Work to complete
Directions for the data below: repeat exactly the lines from the one with "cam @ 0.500" through the one with "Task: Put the", both included, and omit all pictures.

***** Data in this exercise

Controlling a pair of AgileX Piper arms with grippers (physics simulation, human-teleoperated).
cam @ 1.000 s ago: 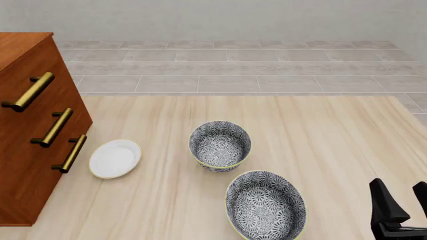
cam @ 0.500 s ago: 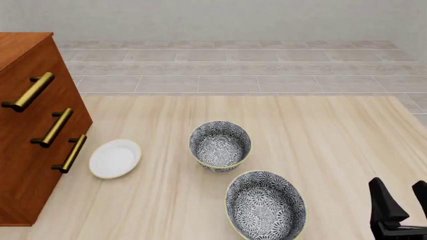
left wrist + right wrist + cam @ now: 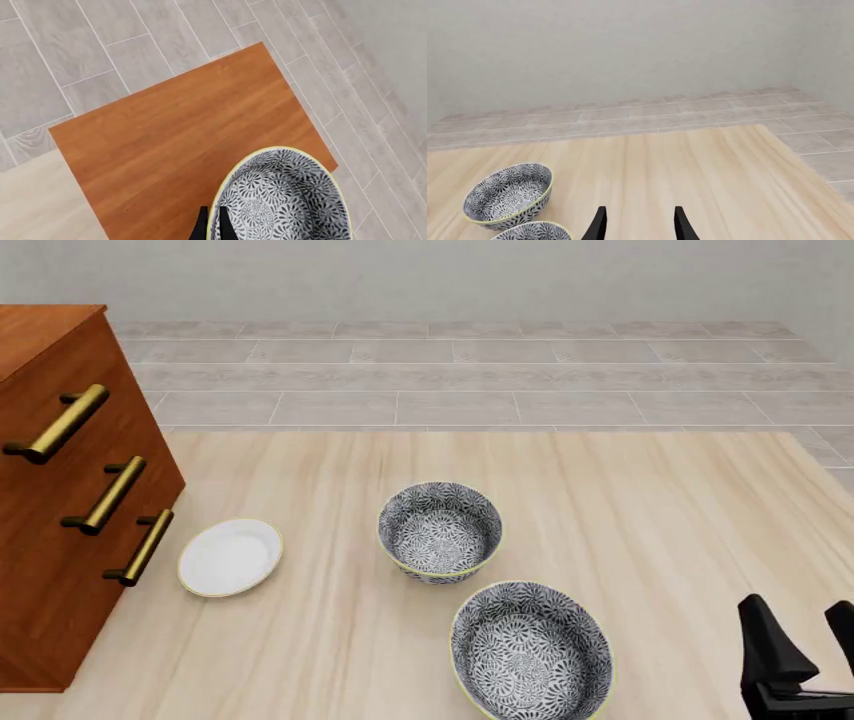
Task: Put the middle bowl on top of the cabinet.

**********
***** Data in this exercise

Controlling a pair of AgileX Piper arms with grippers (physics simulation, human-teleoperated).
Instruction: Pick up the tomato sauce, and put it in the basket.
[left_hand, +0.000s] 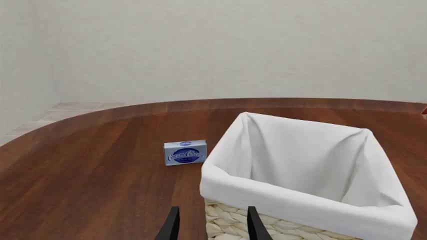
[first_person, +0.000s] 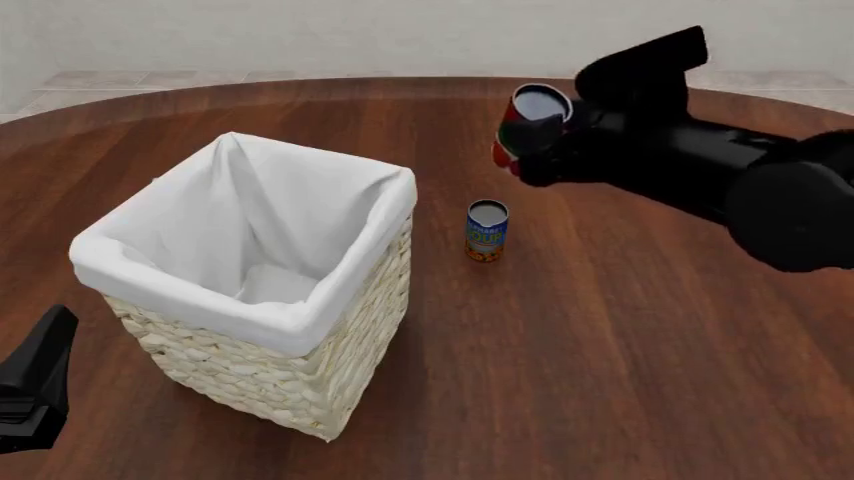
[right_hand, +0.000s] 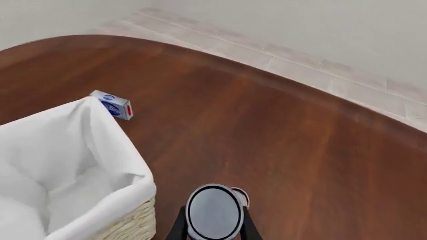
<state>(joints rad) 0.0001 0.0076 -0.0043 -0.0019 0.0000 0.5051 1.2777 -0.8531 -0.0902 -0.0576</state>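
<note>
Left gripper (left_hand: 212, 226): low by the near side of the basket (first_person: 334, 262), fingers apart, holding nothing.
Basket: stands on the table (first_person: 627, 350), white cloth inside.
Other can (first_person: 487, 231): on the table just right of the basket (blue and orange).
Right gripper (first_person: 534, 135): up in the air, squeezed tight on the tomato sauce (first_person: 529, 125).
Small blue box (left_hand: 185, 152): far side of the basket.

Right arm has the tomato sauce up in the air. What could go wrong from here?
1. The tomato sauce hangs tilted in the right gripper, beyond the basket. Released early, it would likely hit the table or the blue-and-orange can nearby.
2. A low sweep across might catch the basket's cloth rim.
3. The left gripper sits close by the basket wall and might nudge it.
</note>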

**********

Solution to the exercise
cam @ 0.500 s ago: 
left wrist + right wrist + cam @ now: 
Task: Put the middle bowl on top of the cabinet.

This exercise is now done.